Reproduce the listing below verbatim.
*** Recorded data
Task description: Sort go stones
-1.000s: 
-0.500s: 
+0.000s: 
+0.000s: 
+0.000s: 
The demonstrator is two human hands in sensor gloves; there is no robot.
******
Exercise response –
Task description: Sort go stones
-1.000s: 
-0.500s: 
+0.000s: 
+0.000s: 
+0.000s: 
The demonstrator is two human hands in sensor gloves; there is no robot.

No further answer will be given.